• [TASK]:
Examine the entries and show every line in which the word "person" is found.

>>>>

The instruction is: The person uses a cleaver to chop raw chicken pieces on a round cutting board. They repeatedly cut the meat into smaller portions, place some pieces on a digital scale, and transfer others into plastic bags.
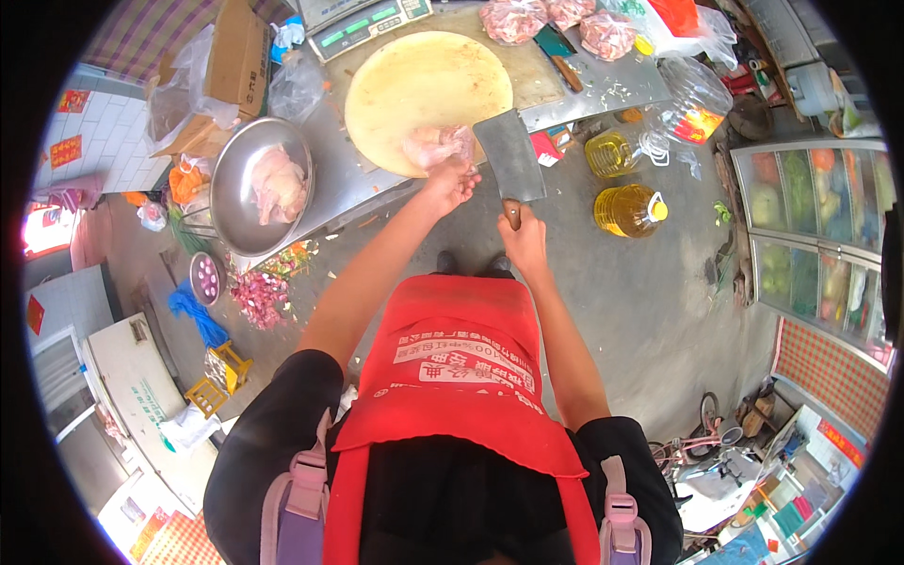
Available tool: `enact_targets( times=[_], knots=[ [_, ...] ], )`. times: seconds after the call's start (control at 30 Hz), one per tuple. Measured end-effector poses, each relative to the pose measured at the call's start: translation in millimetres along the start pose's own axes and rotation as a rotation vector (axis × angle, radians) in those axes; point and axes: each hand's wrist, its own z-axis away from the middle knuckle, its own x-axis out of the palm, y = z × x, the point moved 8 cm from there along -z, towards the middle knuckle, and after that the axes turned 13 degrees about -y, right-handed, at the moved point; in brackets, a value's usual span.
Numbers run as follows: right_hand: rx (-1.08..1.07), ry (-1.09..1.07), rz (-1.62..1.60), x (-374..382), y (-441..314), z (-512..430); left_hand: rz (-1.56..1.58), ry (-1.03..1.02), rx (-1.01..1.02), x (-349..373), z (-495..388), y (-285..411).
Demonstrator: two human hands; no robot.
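Observation:
My right hand [524,240] grips the wooden handle of a cleaver [514,157]. Its broad grey blade points away from me, just right of the chopping board's near edge. My left hand [452,189] has its fingers curled at the near end of a piece of raw chicken [432,145], which lies on the round, pale chopping board [424,85]. The chicken's held end is partly hidden by those fingers. To the left, a steel bowl [224,191] at the table's edge contains more raw chicken [278,185].
A digital scale [367,28] stands behind the board. Bags of raw meat [514,20] and a second cleaver [558,58] lie at the back right. Oil bottles [627,210] stand on the floor at right. An open cardboard box [236,60] and onion scraps [260,298] are at left.

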Motion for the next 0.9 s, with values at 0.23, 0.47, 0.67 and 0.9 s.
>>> enact_targets(
  times=[0.23, 0.47, 0.67, 0.9],
  knots=[
    [0.152, -0.138, -0.199, -18, -4, 12, -1.159, 0.356, 0.282, -12, 29, 29],
    [-0.211, 0.028, -0.135, -14, 1, -21, -2.119, 0.46, 0.513, 3, 49, 94],
    [0.292, -0.236, -0.951, 48, 33, -37, -2.119, 0.369, 0.265, 10, 38, 98],
    [0.344, -0.098, -0.984, 60, 31, -60, -2.112, 0.45, 0.321, 11, 30, 99]
  ],
)
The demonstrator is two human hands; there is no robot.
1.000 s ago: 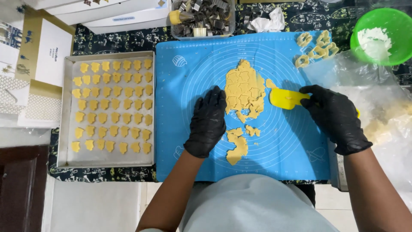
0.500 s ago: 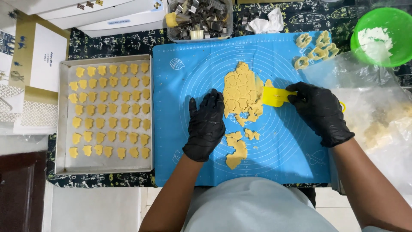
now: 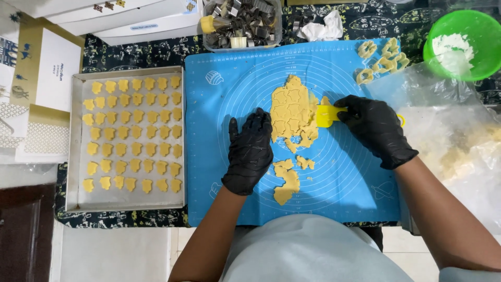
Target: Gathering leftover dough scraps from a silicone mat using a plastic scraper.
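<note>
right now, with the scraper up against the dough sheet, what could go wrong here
1. The yellow scraper in the right hand meets the edge of the rolled dough, which is already stamped with shapes; pushed in unevenly, it might tear or distort them.
2. The left hand presses the blue mat right beside the dough and could dent it.
3. Loose dough scraps lie near the left hand and might stick to the glove.

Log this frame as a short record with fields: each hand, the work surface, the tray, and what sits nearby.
left hand: black glove, flat on the blue mat, beside the dough sheet
right hand: black glove, holds a yellow scraper against the dough's edge
dough scraps: on the mat
tray: rows of cut cookies
nearby: green bowl, tub of cutters
</note>
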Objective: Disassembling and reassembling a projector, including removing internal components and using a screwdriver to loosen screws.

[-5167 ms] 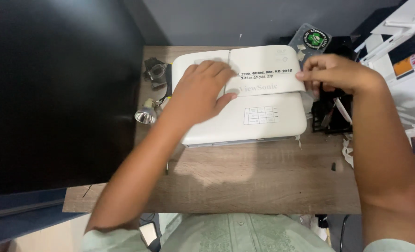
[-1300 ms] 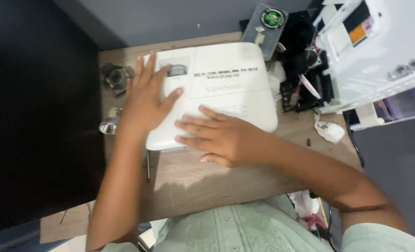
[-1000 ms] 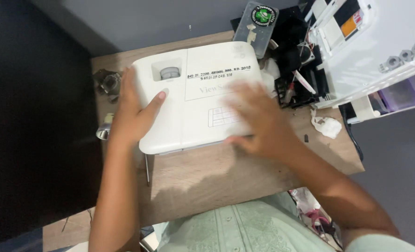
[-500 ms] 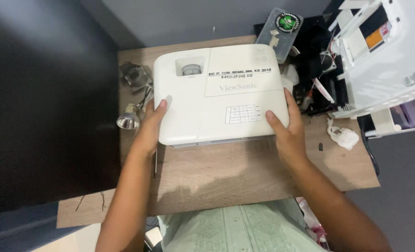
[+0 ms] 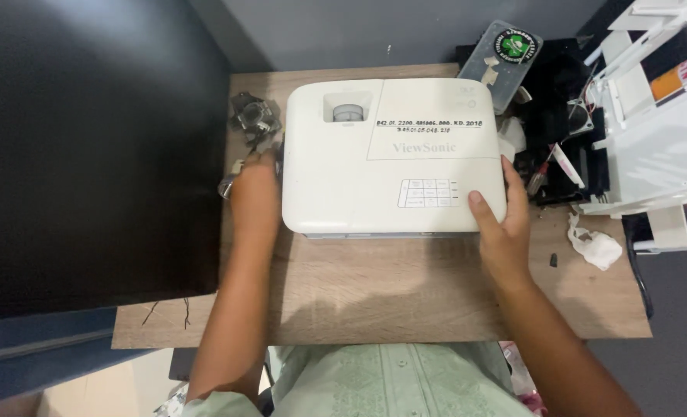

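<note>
A white projector (image 5: 394, 154) lies flat on the wooden table (image 5: 390, 297), its lens recess toward the far left corner. The left hand (image 5: 255, 202) presses against its left side, and the right hand (image 5: 502, 224) grips the near right corner with the thumb on top, so both hands clamp the housing between them. Small metal parts (image 5: 252, 120) lie just beside the left hand. A crumpled white tissue (image 5: 597, 249) lies near the right edge of the table.
</note>
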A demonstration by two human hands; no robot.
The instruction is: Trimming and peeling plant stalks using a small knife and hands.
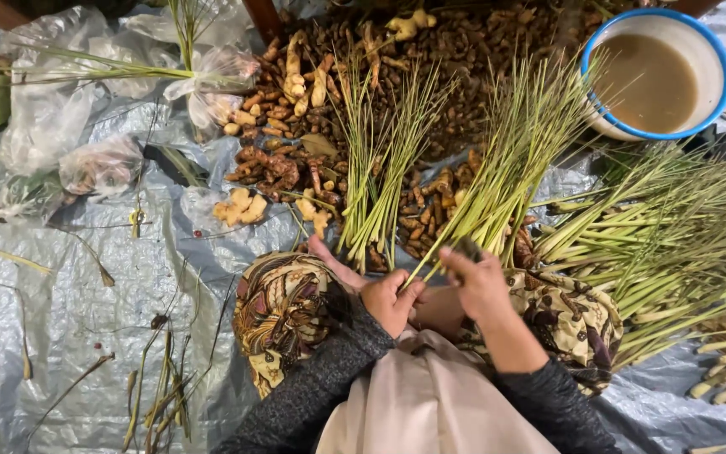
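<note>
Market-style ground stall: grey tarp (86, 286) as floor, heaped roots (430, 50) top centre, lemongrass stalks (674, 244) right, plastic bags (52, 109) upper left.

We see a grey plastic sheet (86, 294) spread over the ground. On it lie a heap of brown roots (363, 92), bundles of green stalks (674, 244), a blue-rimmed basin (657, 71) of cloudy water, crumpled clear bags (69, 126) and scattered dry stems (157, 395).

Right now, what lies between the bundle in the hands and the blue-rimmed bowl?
In the head view, the fanned tops of the lemongrass bundle over brown roots, then bare grey tarp up to the bowl.
</note>
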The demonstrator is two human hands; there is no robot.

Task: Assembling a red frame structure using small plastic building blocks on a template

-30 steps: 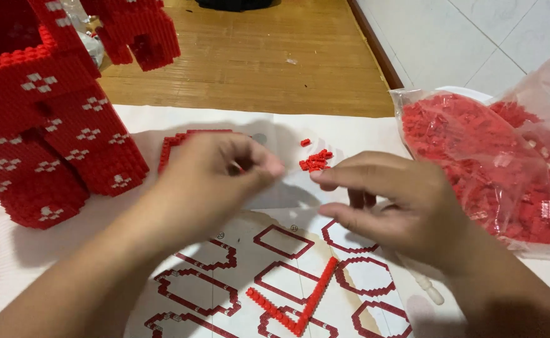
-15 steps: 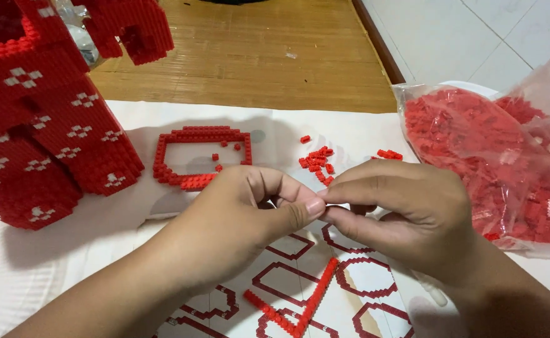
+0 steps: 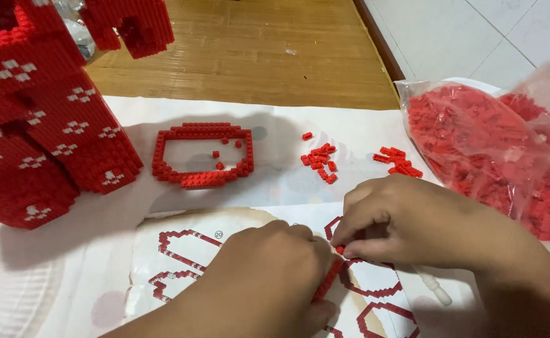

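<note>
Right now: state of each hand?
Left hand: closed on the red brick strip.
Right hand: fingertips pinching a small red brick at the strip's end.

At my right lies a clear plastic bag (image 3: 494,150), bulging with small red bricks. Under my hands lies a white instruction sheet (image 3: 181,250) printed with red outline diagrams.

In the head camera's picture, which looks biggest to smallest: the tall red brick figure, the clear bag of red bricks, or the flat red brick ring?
1. Tall red brick figure, cut off by the frame.
2. Clear bag of red bricks, close in size and also cut off, so unsure.
3. Flat red brick ring, clearly smallest.
</note>
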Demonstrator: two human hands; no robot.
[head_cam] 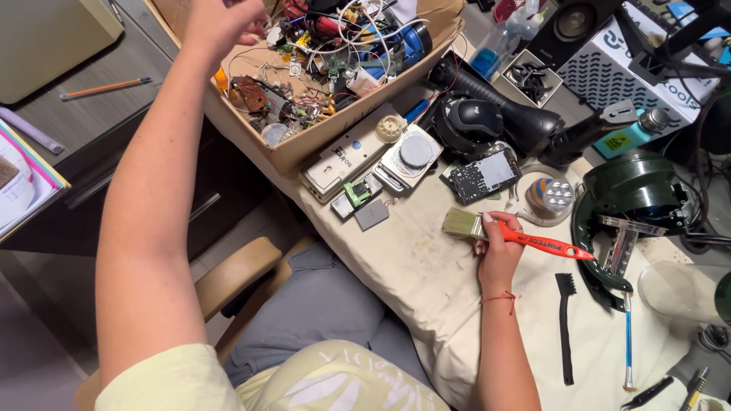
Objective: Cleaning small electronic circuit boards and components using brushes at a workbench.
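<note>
In the head view, the right hand [499, 255] was closed around a paintbrush [512, 234] with a red handle, near the middle of the cloth-covered bench [426, 281]. The brush lay nearly level, its long axis running across the bench: bristles pointed toward the cardboard box [304, 148], handle end toward the green lamp base [632, 190]. Just beyond the bristles sat a small black circuit board [481, 176], a round clear dish [544, 199] and a white gadget with a grey disc [411, 156]. A black narrow brush [564, 327] and a thin blue tool [629, 342] lay toward the bench's near edge, apart from the hand.

The left hand [221, 23] was raised over the far corner of the box, fingers curled; whether it held anything could not be told. Tangled wires and small parts [320, 68] filled the box beneath it. A pencil [106, 88] lay on the desk beyond the arm.
</note>
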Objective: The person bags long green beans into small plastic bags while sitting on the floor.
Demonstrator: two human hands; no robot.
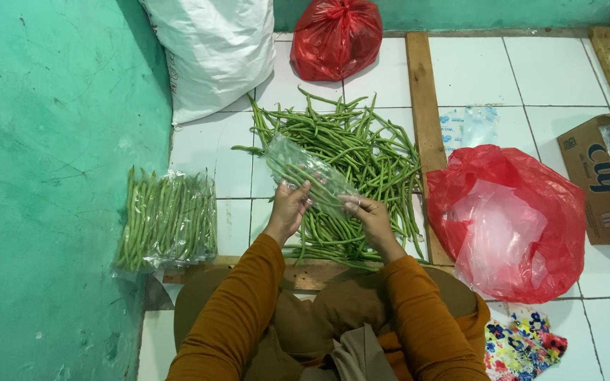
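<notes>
While the clear plastic bag (305, 176) is held up over the floor, it's gripped from both sides: the left hand (289, 208) is closed on its near left edge, and the right hand (370, 215) is pinched onto the near right edge. The bag is stretched away from the hands, slanting up and to the left. Right under and beyond both hands, a loose pile of green beans (351, 152) is spread on the white tiled floor (538, 70). Well off to the left of the left hand, packed bean bags (167, 222) are laid against the green wall (51, 176). Just right of the right hand, a red plastic bag (510, 219) is sat open, with a cardboard box (601, 176) further out.
</notes>
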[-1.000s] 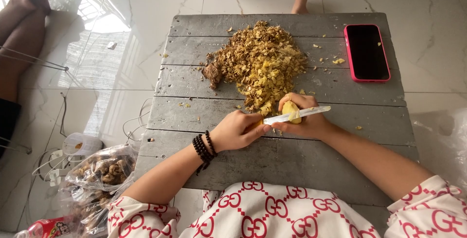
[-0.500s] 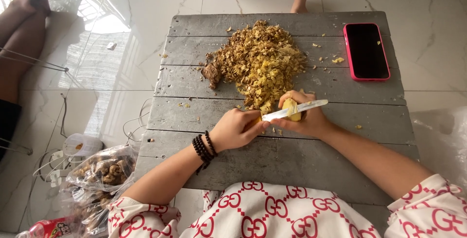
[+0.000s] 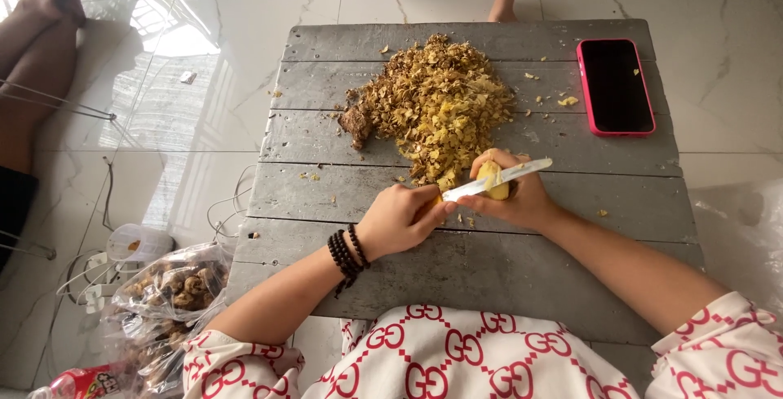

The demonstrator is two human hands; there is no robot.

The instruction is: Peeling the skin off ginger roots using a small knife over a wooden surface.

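A small yellow root [image 3: 491,179] was gripped in the right hand [image 3: 514,199] near the middle of the grey wooden table [image 3: 489,260], while a knife [image 3: 497,180] was held closed in the left hand [image 3: 400,220], its blade laid across the root. Just beyond, a large heap of peelings [image 3: 436,105] showed much peeling already done. On the floor at the left, a plastic bag [image 3: 171,285] held unpeeled pieces, so more seemingly remained. A pink phone [image 3: 616,85] lay far right.

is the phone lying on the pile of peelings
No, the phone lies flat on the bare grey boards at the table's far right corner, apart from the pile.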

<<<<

• [SOLUTION]:
The instruction is: The person uses a cleaver to chop raw chicken pieces on a round cutting board. They repeatedly cut the meat into smaller portions, place some pieces on a digital scale, and transfer others into plastic bags.
Objective: The person bags long green beans into small plastic bags while sitting on the floor.

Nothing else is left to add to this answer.